Every line of the listing should be retyped exactly, but none of the pictures should be.
========================
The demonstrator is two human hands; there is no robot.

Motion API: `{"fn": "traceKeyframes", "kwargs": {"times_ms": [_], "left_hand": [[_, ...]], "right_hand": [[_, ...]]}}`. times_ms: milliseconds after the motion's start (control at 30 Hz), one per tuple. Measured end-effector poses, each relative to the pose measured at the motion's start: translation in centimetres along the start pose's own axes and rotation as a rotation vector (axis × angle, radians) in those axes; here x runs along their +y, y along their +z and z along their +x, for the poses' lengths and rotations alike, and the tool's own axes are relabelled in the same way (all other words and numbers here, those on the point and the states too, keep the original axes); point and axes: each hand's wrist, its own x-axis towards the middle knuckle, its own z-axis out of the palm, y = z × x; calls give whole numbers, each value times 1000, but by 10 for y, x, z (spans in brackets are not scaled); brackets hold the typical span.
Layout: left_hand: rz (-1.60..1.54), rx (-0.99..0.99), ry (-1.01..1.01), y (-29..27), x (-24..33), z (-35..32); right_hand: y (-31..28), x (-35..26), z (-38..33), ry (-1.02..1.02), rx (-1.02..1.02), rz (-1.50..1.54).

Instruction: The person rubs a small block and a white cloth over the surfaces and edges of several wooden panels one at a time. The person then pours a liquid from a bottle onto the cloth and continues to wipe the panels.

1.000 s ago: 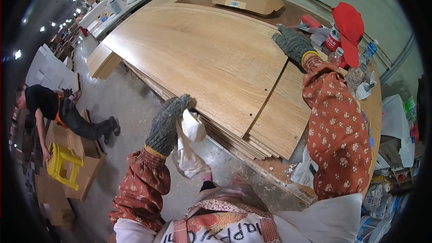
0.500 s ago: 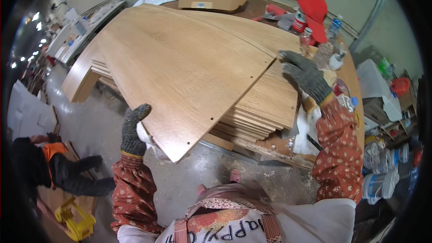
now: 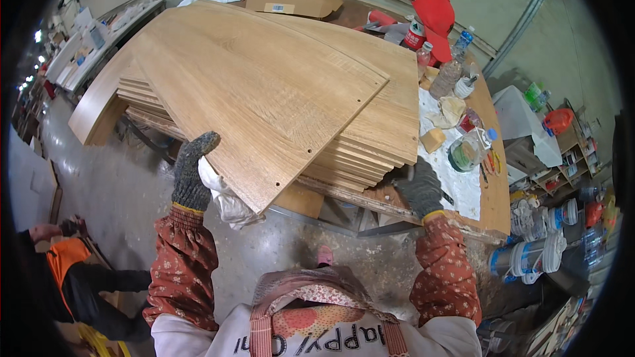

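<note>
A light wood-grain panel with small drilled holes along its near end lies askew on a stack of similar panels. My left hand, in a dark grey knit glove, grips the panel's left edge near its front corner, thumb on top. A bunched white cloth hangs under that corner beside the hand. My right hand, gloved alike, is low at the stack's right front corner, apart from the top panel. Its fingers are smeared and partly lost against the dark edge there.
Bottles, a red cap, a jar of greenish liquid and a yellowish block crowd the table's right side. A cardboard box sits at the back. Another person is at the lower left; buckets stand right.
My right hand has come down from the panel's right corner to the stack's front corner. My left hand keeps its hold on the panel edge. The whole view has shifted slightly.
</note>
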Motion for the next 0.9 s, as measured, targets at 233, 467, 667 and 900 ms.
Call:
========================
*Task result*.
The demonstrator is two human hands; there is no robot.

Motion API: `{"fn": "traceKeyframes", "kwargs": {"times_ms": [_], "left_hand": [[_, ...]], "right_hand": [[_, ...]]}}`. times_ms: milliseconds after the motion's start (control at 30 Hz), one per tuple. Measured end-effector poses, each relative to the pose measured at the motion's start: translation in centimetres along the start pose's own axes and rotation as a rotation vector (axis × angle, radians) in those axes; here x runs along their +y, y along their +z and z along their +x, for the poses' lengths and rotations alike, and the tool's own axes are relabelled in the same way (all other words and numbers here, those on the point and the states too, keep the original axes); point and axes: each hand's wrist, its own x-axis towards the middle knuckle, its own z-axis out of the palm, y = z × x; calls give whole numbers, each value times 1000, but by 10 for y, x, z (spans in brackets are not scaled); brackets hold the typical span.
Layout: left_hand: rz (-1.60..1.54), rx (-0.99..0.99), ry (-1.01..1.01), y (-29..27), x (-24..33), z (-35..32); right_hand: y (-31..28), x (-35..26), z (-38..33), ry (-1.02..1.02), rx (-1.02..1.02), rz (-1.50..1.54).

Instruction: The person rubs a small block and a white cloth over the surfaces and edges of several wooden panels one at a time. The person then pours a liquid from a bottle onto the cloth and continues to wipe the panels.

1.000 s ago: 
0.500 s ago: 
now: 

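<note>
A light wood-grain panel with small drilled holes along its near end lies askew on a stack of similar panels. My left hand, in a dark grey knit glove, grips the panel's left edge near its front corner, thumb on top. A bunched white cloth hangs under that corner beside the hand. My right hand, gloved alike, is low at the stack's right front corner, apart from the top panel. Its fingers are smeared and partly lost against the dark edge there.
Bottles, a red cap, a jar of greenish liquid and a yellowish block crowd the table's right side. A cardboard box sits at the back. Another person is at the lower left; buckets stand right.
My right hand has come down from the panel's right corner to the stack's front corner. My left hand keeps its hold on the panel edge. The whole view has shifted slightly.
</note>
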Motion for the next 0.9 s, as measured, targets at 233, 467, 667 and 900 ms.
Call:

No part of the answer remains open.